Selanjutnya, terdapat 45 daerah yang realisasinya kepada pelaksana pemilu belum mencapai 100% secara keseluruhan. Detailnya:
1. Kota Medan (KPU 90,03%)
2. Kabupaten Labuhan Batu (KPU 90%)
3. Kabupaten Pesisir Selatan (KPU 51,69% dan Bawaslu 65,21%)
4. Kabupaten Kepulauan Meranti (KPU 40,68%)
5. Kabupaten Rejang Lebong (Bawaslu 92,8%)
6. Kabupaten Bungo (KPU 80,22% dan Bawaslu 88,06%)
7. Kabupaten Ogan Komering Ulu Timur (KPU 79,04% dan Bawaslu 90,91%)
8. Kabupaten Lampung Tengah (KPU 90%)
9. Kota Bandar Lampung (KPU 41,03% dan Bawaslu 36.84%)
10. Kota Surabaya (KPU 40,59% dan Bawaslu 41,58%)
11. Kabupaten Gorontalo (KPU 58,66% dan Bawaslu 79,43%)
12. Kabupaten Pohuwato (KPU 70,81% dan Bawaslu 70,76%)
13. Kabupaten Karang Asem (KPU 84,16%)
14. Kabupaten Mahakam Ulu (KPU 99,84%)
15. Kabupaten Paser (KPU 93,73%)
16. Kota Makassar (KPU 92,57%)
17. Kabupaten Luwu Utara (KPU 90,1% dan Bawaslu 76,02%)
18. Kabupaten Maros (KPU 80,96% dan Bawaslu 40,53%)
19. Morowali Utara (KPU 70% dan Bawaslu 42,47%)
20. Kota Bitung (KPU 70% dan Bawaslu 45,22%)
21. Kabupaten Minahasa Utara (KPU 40% dan Bawaslu 40%)
22. Kabupaten Kepulauan Sula (KPU 75,92%)
23. Kabupaten Halmahera Timur (KPU 50,83% dan Bawaslu 51,68%)
24. Kabupaten Pulau Taliabu (KPU 41,43% dan Bawaslu 41,55%)
25. Kabupaten Halmahera Utara (KPU 39,43% dan Bawaslu 42,04%)
26. Kabupaten Halmahera Barat (KPU 34,99% dan Bawaslu 50%)
27. Kabupaten Buru Selatan (KPU 70% dan Bawaslu 70%)
28. Kabupaten Kepulauan Aru (KPU 61,25%).
29. Kabupaten Sumba Barat (KPU 90% dan Bawaslu 90%)
30. Kabupaten Sumba Timur (Bawaslu 40,7%)

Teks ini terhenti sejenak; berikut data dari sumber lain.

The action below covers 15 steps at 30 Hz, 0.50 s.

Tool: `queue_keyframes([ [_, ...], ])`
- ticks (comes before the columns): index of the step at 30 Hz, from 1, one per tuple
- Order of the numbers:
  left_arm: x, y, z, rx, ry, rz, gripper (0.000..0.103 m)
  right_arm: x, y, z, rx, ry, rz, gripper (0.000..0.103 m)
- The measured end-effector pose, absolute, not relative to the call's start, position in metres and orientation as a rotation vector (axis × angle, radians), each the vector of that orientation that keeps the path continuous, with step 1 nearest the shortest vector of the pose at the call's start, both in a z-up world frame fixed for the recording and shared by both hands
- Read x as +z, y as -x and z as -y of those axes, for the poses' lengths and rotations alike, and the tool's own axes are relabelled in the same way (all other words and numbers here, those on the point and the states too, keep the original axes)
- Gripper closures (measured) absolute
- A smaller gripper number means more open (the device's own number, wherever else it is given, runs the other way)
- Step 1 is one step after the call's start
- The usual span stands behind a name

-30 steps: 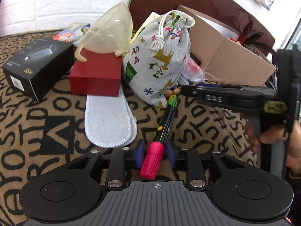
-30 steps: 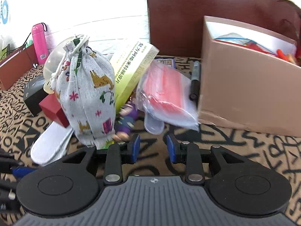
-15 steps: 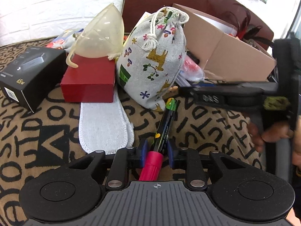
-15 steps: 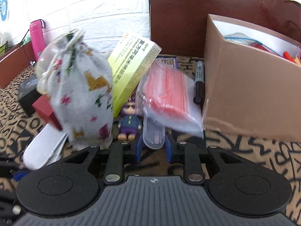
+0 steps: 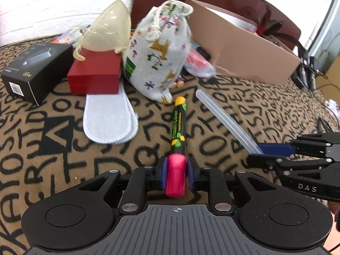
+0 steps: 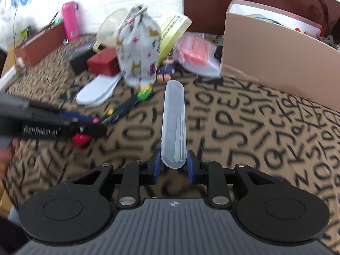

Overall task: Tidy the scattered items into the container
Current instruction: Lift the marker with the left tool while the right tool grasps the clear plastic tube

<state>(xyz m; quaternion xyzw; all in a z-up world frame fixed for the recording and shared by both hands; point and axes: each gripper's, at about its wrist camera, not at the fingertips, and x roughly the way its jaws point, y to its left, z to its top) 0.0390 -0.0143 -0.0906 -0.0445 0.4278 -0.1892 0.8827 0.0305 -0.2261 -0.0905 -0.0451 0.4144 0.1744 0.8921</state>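
Note:
A black marker [image 5: 179,125] with a pink cap and yellow-green tip lies on the lettered brown cloth. Its cap sits between the pads of my left gripper [image 5: 176,170], which press on it while the jaws are opening slightly. My right gripper [image 6: 173,165] is shut on one end of a clear plastic tube case [image 6: 174,116], which sticks out forward above the cloth. In the left wrist view that case [image 5: 225,119] slants up from the right gripper [image 5: 269,155]. The open cardboard box [image 6: 276,63] stands at the back right with several items inside.
A pile sits left of the box: patterned drawstring bag [image 5: 157,51], red box [image 5: 95,72], black box [image 5: 36,68], white fabric pad [image 5: 108,116], pale cup [image 5: 108,31]. Behind the bag are a red-filled plastic pouch [image 6: 197,53], yellow-green carton [image 6: 172,31] and small figurine [image 6: 166,69].
My left gripper closed on the marker's pink cap. My right gripper closed on the clear case and drew it back from the pile, out over the cloth to the right of the marker.

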Motion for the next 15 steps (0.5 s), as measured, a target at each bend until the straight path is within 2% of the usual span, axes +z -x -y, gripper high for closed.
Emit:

31. Kabupaten Timor Tengah Utara (KPU 91,58%)
32. Kabupaten Yalimo (KPU 99,73%)
33. Kabupaten Merauke (KPU 90% dan Bawaslu 90%)
34. Kabupaten Waropen (KPU 90% dan Bawaslu 37,33%)
35. Kabupaten Supiori (KPU 73,33% dan Bawaslu 87,5%)
36. Kabupaten Boven Digoel (KPU 64,9% dan Bawaslu 90%)
37. Kabupaten Yahukimo (KPU 62% dan Bawaslu 70%).
38. Kabupaten Keerom (KPU 60% dan Bawaslu 63,16%)
39. Kabupaten Mamberamo Raya (KPU 56,67%) 
40. Kabupaten Nabire (Bawaslu 80%)
41. Kabupaten Pegunungan Bintang (Bawaslu 30%)
42. Kabupaten Raja Ampat (KPU 41,83% dan Bawaslu 73,76%)
43. Kabupaten Manokwari (KPU 90%)
44. Kabupaten Manokwari Selatan (Bawaslu 99,98%)
45. Kabupaten Sorong Selatan (KPU 80%)

Pilkada 2020 berbiaya Rp14,98 triliun dan akan dilaksanakan serentak di 270 daerah, 9 Desember. Meliputi sembilan provinsi, 224 kabupaten, dan 37 kota.